Imagine you’re a mother, living in the ninth century, and your son is handed over to your husband’s political rival for “safe keeping.” You are miles away. There are no emails. You are living in what was once Charlemagne’s great empire, now being contested by his heirs. Even though you’re an aristocrat, you’re isolated. You do want to make sure your boy is growing up good, strong, devout, and, most importantly, respectful to his royal captors, who are punishing your husband for his disloyalty. You’re afraid for your son, body and soul. Also, you want him to remember you.
And as aristocrat, you have certain privileges most other women (peasants, really) of your time do not. Having survived the rigors of childbirth, you’ll likely live longer. Your clothes are finer, your diet heartier. In some cases, you wield political power behind the scenes and, when your husband is away at war, you are the face of the operation; all are answerable to you. (If you had been a queen consort, like Eleanor of Aquitaine, you would have ruled an empire.) You have some education. You can read, but perhaps you never learned to write, which meant at the time that you weren’t truly literate. Literacy is for clerks, but you have access to those.
Your son, William, is fifteen. His younger brother—your other son—was a baby when he, too, was taken away. You don’t know him. William is older and might listen, even from a distance. What do you write to him?
Before we go any further, there is something you should keep in mind. All medieval literature is derivative. That’s not to knock medieval literature. Not in the least. Originality is overrated. We fetishize it, but mainly because we can’t admit it doesn’t really exist. In the Middle Ages, they weren’t only not trying to be original, but originality was highly suspect. If you wanted to be taken seriously, you emulated the ancients. Aristotle for philosophy, Augustine for self-flagellating autobiography. When medieval writers committed their ideas to parchment, there were tried-and-true models they could follow. Didn’t matter what it was. Poetry or Biblical commentary or chronicles or rental accounts … and the rule certainly applied to advice literature.

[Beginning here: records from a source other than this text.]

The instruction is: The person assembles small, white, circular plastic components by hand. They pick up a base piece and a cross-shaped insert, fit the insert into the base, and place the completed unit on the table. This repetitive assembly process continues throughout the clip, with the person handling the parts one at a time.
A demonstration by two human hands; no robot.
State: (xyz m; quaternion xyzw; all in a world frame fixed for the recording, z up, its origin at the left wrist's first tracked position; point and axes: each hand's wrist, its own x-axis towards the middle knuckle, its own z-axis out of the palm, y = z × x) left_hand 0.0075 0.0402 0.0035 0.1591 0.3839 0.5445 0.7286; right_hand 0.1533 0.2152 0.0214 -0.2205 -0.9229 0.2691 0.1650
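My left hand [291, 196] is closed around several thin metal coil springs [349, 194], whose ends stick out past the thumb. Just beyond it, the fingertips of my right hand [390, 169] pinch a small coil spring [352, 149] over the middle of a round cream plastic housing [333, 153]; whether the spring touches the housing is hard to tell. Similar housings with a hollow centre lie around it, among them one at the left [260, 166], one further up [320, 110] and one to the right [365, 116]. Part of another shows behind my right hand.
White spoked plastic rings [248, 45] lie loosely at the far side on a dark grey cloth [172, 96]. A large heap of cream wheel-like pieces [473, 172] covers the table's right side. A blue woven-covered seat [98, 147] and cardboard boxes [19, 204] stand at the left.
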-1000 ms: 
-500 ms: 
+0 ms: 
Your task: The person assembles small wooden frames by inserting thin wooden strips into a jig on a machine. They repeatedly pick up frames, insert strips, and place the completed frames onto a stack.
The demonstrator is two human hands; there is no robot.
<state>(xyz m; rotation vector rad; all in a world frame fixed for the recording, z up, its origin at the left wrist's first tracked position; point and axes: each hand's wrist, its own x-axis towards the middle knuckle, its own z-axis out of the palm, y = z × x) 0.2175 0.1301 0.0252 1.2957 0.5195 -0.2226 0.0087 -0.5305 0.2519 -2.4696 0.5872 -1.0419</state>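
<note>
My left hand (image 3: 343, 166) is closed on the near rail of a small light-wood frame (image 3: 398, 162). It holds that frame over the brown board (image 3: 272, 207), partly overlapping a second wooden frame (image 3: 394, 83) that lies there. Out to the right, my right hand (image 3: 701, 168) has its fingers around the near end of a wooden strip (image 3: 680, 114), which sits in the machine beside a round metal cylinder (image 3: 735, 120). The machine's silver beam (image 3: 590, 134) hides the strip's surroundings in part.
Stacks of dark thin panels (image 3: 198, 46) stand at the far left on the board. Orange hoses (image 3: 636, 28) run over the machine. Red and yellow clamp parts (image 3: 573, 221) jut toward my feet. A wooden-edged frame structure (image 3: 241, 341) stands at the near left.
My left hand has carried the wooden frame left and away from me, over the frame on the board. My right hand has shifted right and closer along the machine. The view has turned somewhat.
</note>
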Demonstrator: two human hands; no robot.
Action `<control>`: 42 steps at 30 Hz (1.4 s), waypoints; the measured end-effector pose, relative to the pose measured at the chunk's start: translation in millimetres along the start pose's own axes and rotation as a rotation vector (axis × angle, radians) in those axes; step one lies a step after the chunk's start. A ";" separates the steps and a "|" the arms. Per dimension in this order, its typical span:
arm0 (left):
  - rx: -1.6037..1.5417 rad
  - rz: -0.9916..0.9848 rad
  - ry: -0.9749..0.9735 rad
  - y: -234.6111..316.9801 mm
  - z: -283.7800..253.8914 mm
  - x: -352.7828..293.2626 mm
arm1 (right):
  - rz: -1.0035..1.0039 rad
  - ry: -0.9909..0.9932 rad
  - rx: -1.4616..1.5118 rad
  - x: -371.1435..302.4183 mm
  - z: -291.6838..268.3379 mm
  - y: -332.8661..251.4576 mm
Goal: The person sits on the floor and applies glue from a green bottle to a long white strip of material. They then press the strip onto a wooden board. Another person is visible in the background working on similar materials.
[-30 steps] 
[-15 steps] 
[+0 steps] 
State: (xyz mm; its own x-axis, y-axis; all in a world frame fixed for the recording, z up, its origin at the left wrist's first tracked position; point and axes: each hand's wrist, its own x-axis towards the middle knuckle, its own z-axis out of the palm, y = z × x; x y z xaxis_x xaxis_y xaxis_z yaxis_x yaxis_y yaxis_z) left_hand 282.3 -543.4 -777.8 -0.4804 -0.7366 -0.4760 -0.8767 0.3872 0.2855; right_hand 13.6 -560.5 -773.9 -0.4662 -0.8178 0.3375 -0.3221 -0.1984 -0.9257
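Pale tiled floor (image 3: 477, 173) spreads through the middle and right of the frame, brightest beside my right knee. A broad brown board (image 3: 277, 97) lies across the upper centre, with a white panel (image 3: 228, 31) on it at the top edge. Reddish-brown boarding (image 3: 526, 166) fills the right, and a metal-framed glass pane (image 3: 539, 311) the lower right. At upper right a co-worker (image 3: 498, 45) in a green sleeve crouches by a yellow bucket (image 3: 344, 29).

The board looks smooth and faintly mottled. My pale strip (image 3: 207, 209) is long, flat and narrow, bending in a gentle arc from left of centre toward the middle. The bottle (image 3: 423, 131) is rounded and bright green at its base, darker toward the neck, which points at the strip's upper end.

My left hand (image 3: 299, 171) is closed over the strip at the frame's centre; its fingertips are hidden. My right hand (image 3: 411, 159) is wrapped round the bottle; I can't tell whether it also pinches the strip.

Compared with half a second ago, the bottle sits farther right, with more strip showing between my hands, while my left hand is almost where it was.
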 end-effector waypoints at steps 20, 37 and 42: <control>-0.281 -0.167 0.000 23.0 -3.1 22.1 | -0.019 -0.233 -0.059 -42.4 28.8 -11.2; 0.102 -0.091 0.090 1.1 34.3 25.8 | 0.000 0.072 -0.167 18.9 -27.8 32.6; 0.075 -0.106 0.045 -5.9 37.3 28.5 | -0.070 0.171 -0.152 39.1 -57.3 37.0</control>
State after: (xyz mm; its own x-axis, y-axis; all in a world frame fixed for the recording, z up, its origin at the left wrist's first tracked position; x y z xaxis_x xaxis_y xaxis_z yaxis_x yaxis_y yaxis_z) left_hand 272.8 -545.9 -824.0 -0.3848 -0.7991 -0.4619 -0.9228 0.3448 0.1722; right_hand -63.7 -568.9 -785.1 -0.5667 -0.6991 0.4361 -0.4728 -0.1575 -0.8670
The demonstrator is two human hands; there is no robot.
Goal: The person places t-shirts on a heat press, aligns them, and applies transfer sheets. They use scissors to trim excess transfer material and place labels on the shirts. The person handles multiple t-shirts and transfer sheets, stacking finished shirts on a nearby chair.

That is what the duchess, Dhuoda of Uzés, decided to gift her son. The Liber Manualis is a handbook of her wisdom, one that he should read, internalize, and apply to his own young life to navigate the complicated feudal politics of the age. Though there are other such books in this genre, Dhuoda’s stands out. First of all, it’s rare that we have a book composed by a woman in this period. I’m a medieval historian, and speaking for the weirdos in my tribe, we cherish anything of this nature we can get. Second, its abundance (some might say overabundance) of maternal touches gives us a window into Dhuoda’s turbulent, emotional existence. Despite her relatively privileged life, things weren’t easy for her. We empathize with her, even though she seems a bit smothering. Though I’m Jewish and Dhuoda was devoutly Catholic, her advice sounds, on the whole, like it came straight out of my mother’s mouth. Or my aunt’s. If they lived in a castle and had nowhere to go.